EXERCISE PROMPT – Extract every line below that contains the word "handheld".
***** SOURCE DATA
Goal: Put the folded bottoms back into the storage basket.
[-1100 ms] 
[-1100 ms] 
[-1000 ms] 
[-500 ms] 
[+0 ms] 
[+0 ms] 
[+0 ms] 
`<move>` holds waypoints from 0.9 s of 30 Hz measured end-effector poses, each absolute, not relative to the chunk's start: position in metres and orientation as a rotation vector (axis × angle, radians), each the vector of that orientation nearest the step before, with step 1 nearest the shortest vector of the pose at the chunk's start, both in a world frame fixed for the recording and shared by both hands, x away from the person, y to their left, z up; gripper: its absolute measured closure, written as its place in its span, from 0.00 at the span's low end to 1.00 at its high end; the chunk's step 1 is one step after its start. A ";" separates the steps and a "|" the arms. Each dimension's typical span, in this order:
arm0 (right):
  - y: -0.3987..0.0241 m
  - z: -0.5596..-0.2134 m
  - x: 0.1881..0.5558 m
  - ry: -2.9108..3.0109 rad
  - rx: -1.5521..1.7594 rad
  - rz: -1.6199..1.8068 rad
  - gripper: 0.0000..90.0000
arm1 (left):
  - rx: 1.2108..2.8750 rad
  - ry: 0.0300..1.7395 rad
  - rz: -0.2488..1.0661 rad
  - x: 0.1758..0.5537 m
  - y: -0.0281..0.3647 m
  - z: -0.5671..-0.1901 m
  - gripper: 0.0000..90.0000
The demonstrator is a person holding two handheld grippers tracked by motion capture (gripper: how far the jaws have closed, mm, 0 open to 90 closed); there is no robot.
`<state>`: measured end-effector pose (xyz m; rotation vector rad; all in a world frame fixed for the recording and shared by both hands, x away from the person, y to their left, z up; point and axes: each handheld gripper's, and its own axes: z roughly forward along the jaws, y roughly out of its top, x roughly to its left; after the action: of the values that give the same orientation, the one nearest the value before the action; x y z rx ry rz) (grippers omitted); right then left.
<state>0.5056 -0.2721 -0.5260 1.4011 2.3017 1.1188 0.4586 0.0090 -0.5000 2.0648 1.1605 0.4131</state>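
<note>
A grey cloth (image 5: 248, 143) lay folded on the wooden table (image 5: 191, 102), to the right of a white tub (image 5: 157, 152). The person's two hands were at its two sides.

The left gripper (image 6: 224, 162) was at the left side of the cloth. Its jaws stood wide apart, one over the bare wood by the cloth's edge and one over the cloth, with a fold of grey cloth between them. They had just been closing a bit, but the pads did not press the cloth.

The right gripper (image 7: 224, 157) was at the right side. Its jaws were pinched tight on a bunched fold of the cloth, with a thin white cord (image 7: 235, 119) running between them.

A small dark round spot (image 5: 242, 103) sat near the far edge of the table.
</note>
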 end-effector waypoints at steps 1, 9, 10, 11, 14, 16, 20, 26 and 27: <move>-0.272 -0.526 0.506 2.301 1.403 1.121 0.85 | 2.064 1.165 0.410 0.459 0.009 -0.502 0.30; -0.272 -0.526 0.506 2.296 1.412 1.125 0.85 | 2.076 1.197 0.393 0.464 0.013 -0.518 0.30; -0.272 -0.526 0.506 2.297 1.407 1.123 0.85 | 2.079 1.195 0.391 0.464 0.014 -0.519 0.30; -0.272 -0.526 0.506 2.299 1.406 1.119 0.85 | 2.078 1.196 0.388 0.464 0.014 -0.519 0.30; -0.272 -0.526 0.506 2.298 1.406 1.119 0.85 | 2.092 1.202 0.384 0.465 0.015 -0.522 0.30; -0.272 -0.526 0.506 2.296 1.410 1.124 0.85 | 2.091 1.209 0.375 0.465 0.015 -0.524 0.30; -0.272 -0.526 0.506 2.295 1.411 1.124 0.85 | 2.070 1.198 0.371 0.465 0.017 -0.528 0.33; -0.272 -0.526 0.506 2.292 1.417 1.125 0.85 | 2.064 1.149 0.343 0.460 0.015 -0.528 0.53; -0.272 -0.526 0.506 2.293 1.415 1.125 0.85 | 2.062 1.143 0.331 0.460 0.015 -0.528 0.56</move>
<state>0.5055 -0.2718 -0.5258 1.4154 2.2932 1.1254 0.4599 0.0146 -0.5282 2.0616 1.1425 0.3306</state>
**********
ANSWER BELOW –
The demonstrator is a person holding two handheld grippers tracked by motion capture (gripper: how far the jaws have closed, mm, 0 open to 90 closed); there is no robot.
`<state>`: measured end-effector pose (xyz m; rotation vector rad; all in a world frame fixed for the recording and shared by both hands, x away from the person, y to their left, z up; point and axes: each handheld gripper's, and its own axes: z roughly forward along the jaws, y roughly out of its top, x roughly to its left; after the action: of the values that give the same orientation, the one nearest the value before the action; x y z rx ry rz) (grippers omitted); right then left.

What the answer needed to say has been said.